▶ [What the exercise asks]:
When you reach the line with "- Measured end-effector" in the data below, begin printing lines exactly, and stop once the line with "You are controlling" has been printed.

▶ [Given data]:
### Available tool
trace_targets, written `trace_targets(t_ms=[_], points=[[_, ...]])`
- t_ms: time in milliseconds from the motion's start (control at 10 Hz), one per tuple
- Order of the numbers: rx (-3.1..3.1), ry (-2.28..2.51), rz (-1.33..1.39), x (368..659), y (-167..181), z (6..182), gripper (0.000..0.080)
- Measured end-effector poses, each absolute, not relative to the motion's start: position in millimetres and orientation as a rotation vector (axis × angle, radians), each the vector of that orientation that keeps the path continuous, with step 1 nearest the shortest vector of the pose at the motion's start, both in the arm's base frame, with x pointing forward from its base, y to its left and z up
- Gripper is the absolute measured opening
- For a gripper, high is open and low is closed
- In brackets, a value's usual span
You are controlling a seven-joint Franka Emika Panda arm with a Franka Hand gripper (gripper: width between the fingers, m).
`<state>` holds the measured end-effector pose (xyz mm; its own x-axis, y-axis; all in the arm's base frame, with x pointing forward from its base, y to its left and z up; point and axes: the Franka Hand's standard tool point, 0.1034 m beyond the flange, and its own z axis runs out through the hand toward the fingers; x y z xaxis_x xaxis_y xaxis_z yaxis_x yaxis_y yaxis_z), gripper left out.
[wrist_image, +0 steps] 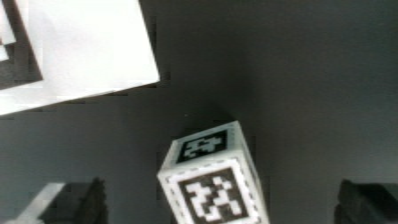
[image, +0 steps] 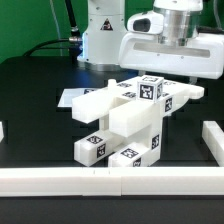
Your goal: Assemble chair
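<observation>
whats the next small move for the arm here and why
Probably lower straight down over the tagged white bar. In the wrist view the pincer looks open and holds nothing, its fingers apart on either side of the bar's end. In the exterior view the arm sits above the partly built chair, not gripping it. Descending first would let the fingers straddle the piece before closing.

Exterior view: low, near the tabletop (image: 30, 90) edge, facing the chair (image: 125, 120) and robot base.
Wrist view: close, looking down past the tool's fingers (wrist_image: 63, 200).
Shared: a tagged chair piece (wrist_image: 210, 170).
</observation>
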<state>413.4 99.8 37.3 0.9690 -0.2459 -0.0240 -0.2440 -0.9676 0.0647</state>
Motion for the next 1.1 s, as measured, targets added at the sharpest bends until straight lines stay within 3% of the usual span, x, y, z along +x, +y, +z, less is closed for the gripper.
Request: trace_targets(t_ms=[1000, 1100], points=[[3.028, -0.32, -0.068, 422, 93, 10.2, 0.0649], [3.028, -0.32, -0.068, 422, 93, 10.1, 0.0523]])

▶ [Output for this exercise]:
- Measured end-effector poses, each absolute, not relative to the motion's start: position in millimetres and orientation as a rotation vector (axis × angle, radians), each the vector of that orientation that keeps the path continuous, with step 1 nearest the shortest vector of the pose at the motion's start, both in the arm's base frame, with x pointing forward from its base, y to its left and z up
- Gripper is the absolute measured opening
- For a gripper, high is open and low is closed
- In brackets, a value's usual span
You are controlling a seven-joint Franka Emika Panda arm with a Franka Hand gripper (gripper: width between the fingers, m).

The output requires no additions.